Your task –
In this exercise, print only the lines of the records below from the one with "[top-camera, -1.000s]" through the one with "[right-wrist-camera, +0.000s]", inclusive. Pictures are not part of the copy.

Information shown –
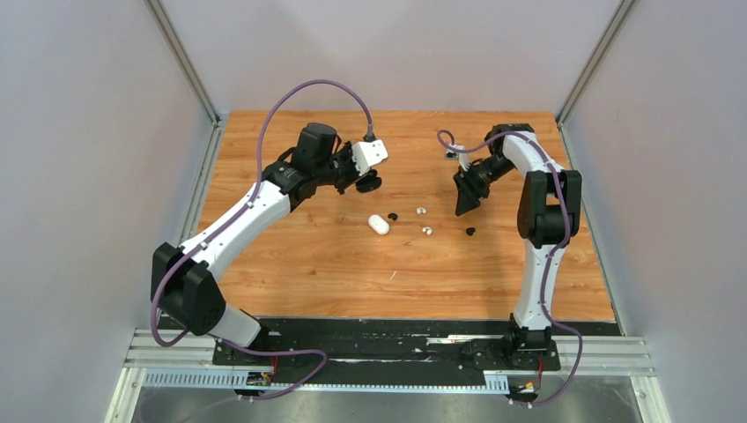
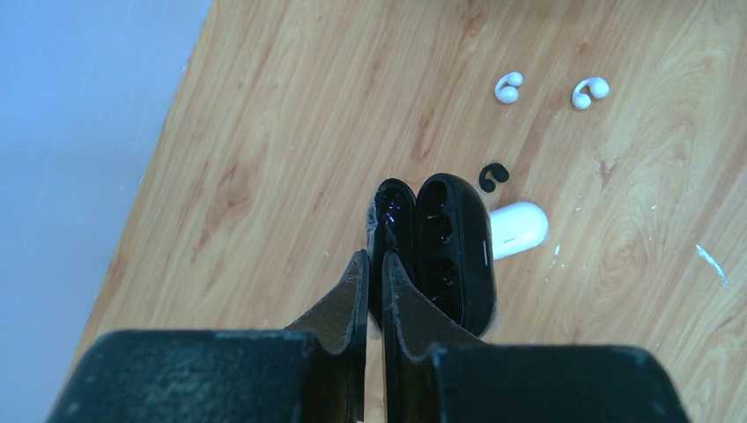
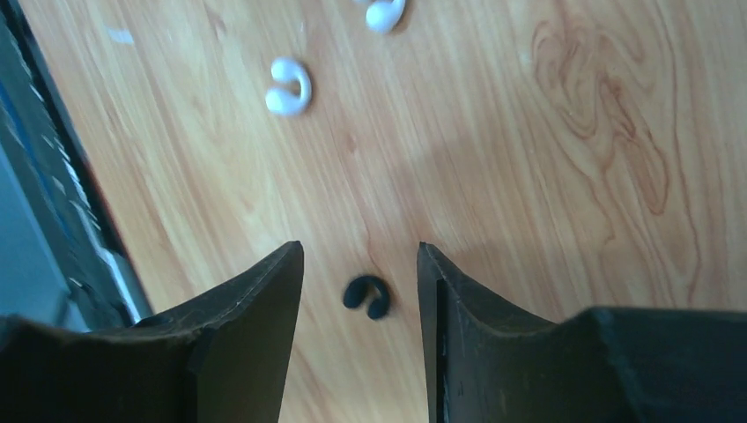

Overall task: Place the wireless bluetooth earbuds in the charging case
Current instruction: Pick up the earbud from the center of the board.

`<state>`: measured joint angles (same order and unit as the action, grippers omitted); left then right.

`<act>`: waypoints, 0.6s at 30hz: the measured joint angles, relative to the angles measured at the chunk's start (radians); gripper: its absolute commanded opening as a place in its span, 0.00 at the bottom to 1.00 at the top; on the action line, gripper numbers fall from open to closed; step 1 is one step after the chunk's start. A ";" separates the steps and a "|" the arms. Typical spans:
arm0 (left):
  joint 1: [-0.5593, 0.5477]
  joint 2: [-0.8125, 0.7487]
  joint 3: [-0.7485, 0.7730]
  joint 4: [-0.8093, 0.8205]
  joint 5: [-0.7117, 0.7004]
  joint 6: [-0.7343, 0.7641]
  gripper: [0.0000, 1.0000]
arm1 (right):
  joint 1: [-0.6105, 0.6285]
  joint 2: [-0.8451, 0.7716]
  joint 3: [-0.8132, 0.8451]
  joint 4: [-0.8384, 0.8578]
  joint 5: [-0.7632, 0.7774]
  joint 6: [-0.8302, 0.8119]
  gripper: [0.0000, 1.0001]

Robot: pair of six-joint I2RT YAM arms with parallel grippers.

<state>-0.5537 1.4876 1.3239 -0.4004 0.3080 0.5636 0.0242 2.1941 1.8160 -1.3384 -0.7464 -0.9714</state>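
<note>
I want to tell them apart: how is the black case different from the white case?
The black case is open; the white case looks shut. The left gripper pinches the black case; the white case lies loose on the table. Both are pebble-shaped.

View from above: a light-brown wooden tabletop [image 1: 335, 273] with two white-and-black robot arms. The left gripper [image 1: 364, 185] reaches toward the middle, a small black rounded case [image 1: 373, 183] at its tip. Nearby lie a white pebble-shaped case [image 1: 379, 224] with a tiny black earbud [image 1: 393, 215] just beside it, a tiny white earbud [image 1: 421, 211], a second white earbud [image 1: 427, 231] — and a second black earbud [image 1: 470, 232] near the down-pointing right gripper [image 1: 462, 209].
</note>
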 measured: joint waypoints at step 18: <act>0.000 -0.026 -0.008 0.000 -0.016 0.006 0.00 | 0.018 -0.025 -0.153 -0.052 0.167 -0.674 0.48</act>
<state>-0.5537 1.4612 1.3159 -0.4004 0.2924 0.5701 0.0422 2.1693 1.6634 -1.3903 -0.5789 -1.6459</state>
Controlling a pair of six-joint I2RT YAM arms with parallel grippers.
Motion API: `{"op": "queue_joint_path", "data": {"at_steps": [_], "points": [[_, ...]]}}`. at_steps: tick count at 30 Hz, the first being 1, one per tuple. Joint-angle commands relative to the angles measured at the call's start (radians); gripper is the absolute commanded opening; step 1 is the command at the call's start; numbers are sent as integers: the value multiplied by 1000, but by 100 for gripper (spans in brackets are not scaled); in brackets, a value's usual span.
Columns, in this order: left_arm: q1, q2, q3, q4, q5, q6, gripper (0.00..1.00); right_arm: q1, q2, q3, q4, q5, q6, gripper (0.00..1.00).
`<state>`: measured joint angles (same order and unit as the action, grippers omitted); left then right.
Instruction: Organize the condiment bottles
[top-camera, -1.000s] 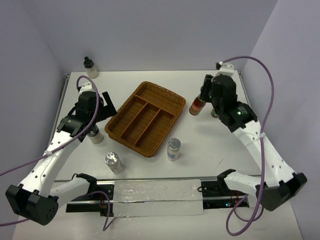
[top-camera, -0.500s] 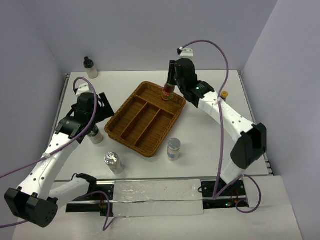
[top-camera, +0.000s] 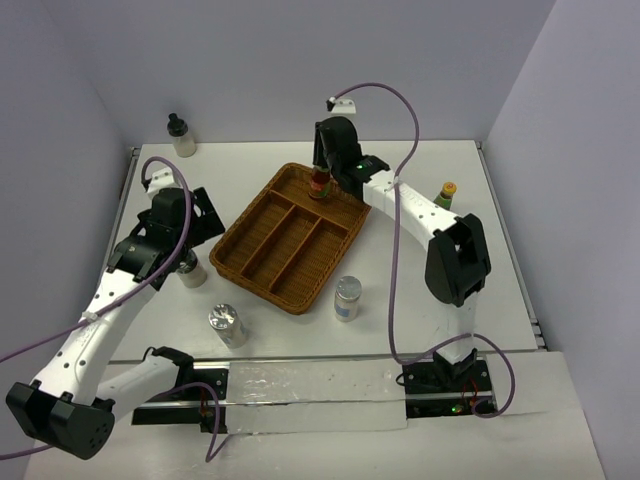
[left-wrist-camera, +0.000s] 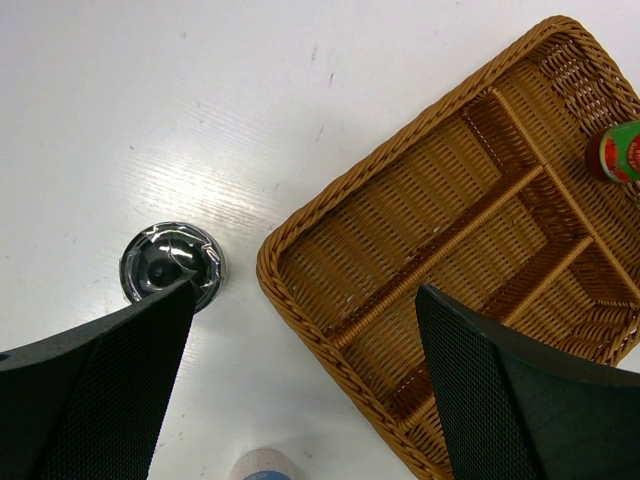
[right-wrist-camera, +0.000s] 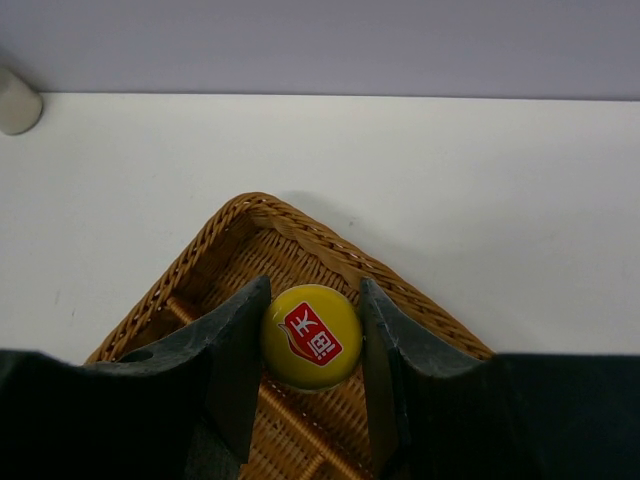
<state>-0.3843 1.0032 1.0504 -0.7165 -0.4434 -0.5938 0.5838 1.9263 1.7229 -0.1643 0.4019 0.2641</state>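
Note:
My right gripper (top-camera: 320, 178) is shut on a red sauce bottle (top-camera: 320, 186) by its yellow cap (right-wrist-camera: 310, 337), over the far corner of the wicker tray (top-camera: 262, 268). I cannot tell whether the bottle touches the tray floor. It also shows in the left wrist view (left-wrist-camera: 621, 152). A second red bottle (top-camera: 446, 194) stands on the table at the right. My left gripper (top-camera: 200, 222) is open and empty above a cream bottle (top-camera: 190, 270), whose dark cap (left-wrist-camera: 172, 262) lies beside my left finger. Two shakers (top-camera: 347, 297) (top-camera: 227, 325) stand in front of the tray. Another cream bottle (top-camera: 180, 135) stands back left.
The tray (left-wrist-camera: 330, 215) has three slots, with no bottles in the two long ones. Its woven rim (right-wrist-camera: 300, 215) rises just beyond my right fingers. The back wall lies close behind the tray. The back-left cream bottle (right-wrist-camera: 15, 100) shows at the right wrist view's edge.

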Motion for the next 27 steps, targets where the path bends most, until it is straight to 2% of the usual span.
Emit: {"op": "queue_joint_path", "data": {"at_steps": [1,13,14,16,17,20,27], "points": [[-1,-17,-10,-1,-23,-3,100,21,33,119,154,52,6,9],[-1,-22,-38,0,-26,-20,100,25,165,137,146,0,6,11],[-1,-23,-38,2,-24,-20,100,25,164,131,146,-1,6,19],[-1,-24,-42,3,-23,-18,99,24,155,121,148,-21,6,64],[-1,-24,-41,3,-24,-18,99,25,154,126,145,-32,6,75],[-1,-27,-40,-5,-28,-17,100,26,157,164,117,-59,6,87],[-1,-47,-43,-11,-20,-26,100,27,128,236,54,-87,6,95]]}}
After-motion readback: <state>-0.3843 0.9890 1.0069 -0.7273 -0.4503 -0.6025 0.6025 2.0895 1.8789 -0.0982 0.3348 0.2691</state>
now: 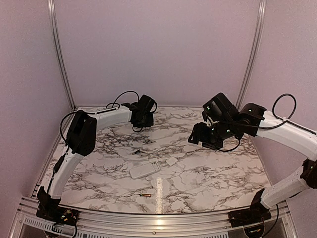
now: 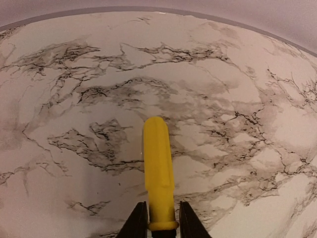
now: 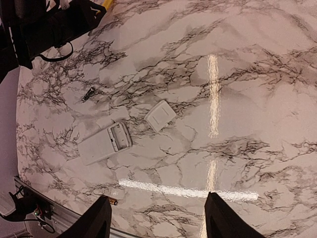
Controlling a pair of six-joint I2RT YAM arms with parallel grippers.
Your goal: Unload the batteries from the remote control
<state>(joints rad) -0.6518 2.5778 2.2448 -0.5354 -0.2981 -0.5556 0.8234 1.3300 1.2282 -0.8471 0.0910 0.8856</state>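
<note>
The white remote control [image 1: 144, 170] lies mid-table with its battery recess [image 3: 120, 137] uncovered and nothing in it. A coppery battery [image 1: 145, 196] rests near the front edge, and it also shows beside my right finger [image 3: 113, 201]. A small dark battery [image 1: 135, 152] lies behind the remote. My left gripper [image 2: 161, 206] is at the back of the table, its fingers either side of a yellow screwdriver handle [image 2: 157, 158] with a thin gap on each side. My right gripper [image 3: 157, 215] hangs open and holds nothing above the table, right of the remote.
A small white cover piece [image 1: 171, 161] lies just right of the remote. The marble table [image 1: 213, 173] is walled by pale panels with aluminium posts [image 1: 59, 54], and a metal rail [image 1: 148, 218] runs along the front.
</note>
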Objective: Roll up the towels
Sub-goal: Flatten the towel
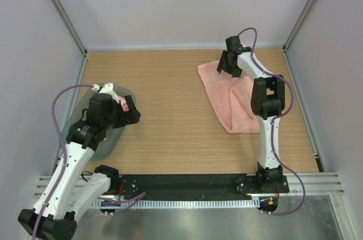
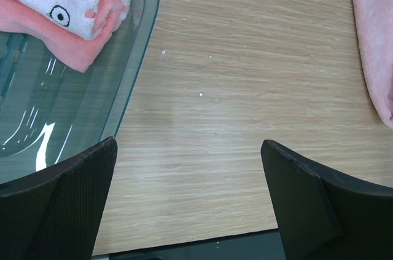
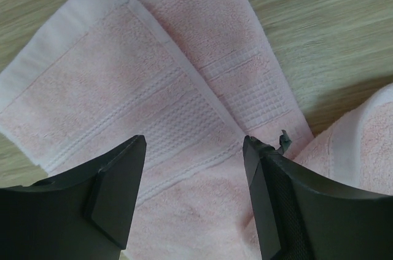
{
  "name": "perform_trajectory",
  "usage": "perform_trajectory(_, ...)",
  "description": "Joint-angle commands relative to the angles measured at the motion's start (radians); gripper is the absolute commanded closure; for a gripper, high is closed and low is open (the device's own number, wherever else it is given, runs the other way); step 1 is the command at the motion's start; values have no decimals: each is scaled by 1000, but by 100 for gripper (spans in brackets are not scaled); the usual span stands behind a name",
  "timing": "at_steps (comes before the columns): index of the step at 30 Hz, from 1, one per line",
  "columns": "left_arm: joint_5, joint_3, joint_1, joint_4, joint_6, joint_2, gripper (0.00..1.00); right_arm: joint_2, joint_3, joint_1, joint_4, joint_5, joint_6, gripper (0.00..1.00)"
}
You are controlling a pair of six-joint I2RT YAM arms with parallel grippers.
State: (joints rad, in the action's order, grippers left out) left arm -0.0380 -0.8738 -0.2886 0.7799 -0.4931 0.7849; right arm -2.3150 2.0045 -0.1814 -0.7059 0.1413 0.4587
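A salmon-pink towel [image 1: 227, 95] lies spread on the wooden table at the far right, folded lengthwise, with a paler waffle band [image 3: 184, 112] near its far end. My right gripper [image 1: 229, 63] hangs over that far end. In the right wrist view its jaws [image 3: 195, 149] stand open above the band with nothing between them. A rolled towel [image 2: 61, 8], pink with a white patch and a small eye mark, lies in the translucent tray [image 2: 61, 106] at the left. My left gripper [image 2: 187, 149] is wide open over bare wood beside the tray's rim, holding nothing.
The grey-green tray [image 1: 105, 143] sits at the table's left edge, partly under the left arm. White walls with metal posts enclose the table on three sides. A black strip and a metal rail run along the near edge. The flat towel's edge [image 2: 374, 39] shows at the right of the left wrist view.
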Motion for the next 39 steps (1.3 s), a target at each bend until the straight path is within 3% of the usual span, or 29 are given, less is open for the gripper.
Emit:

Answer –
[top-camera, -1.000s] 
[top-camera, -0.500s] 
[top-camera, +0.000s] 
[left-wrist-camera, +0.000s] 
[right-wrist-camera, +0.000s] 

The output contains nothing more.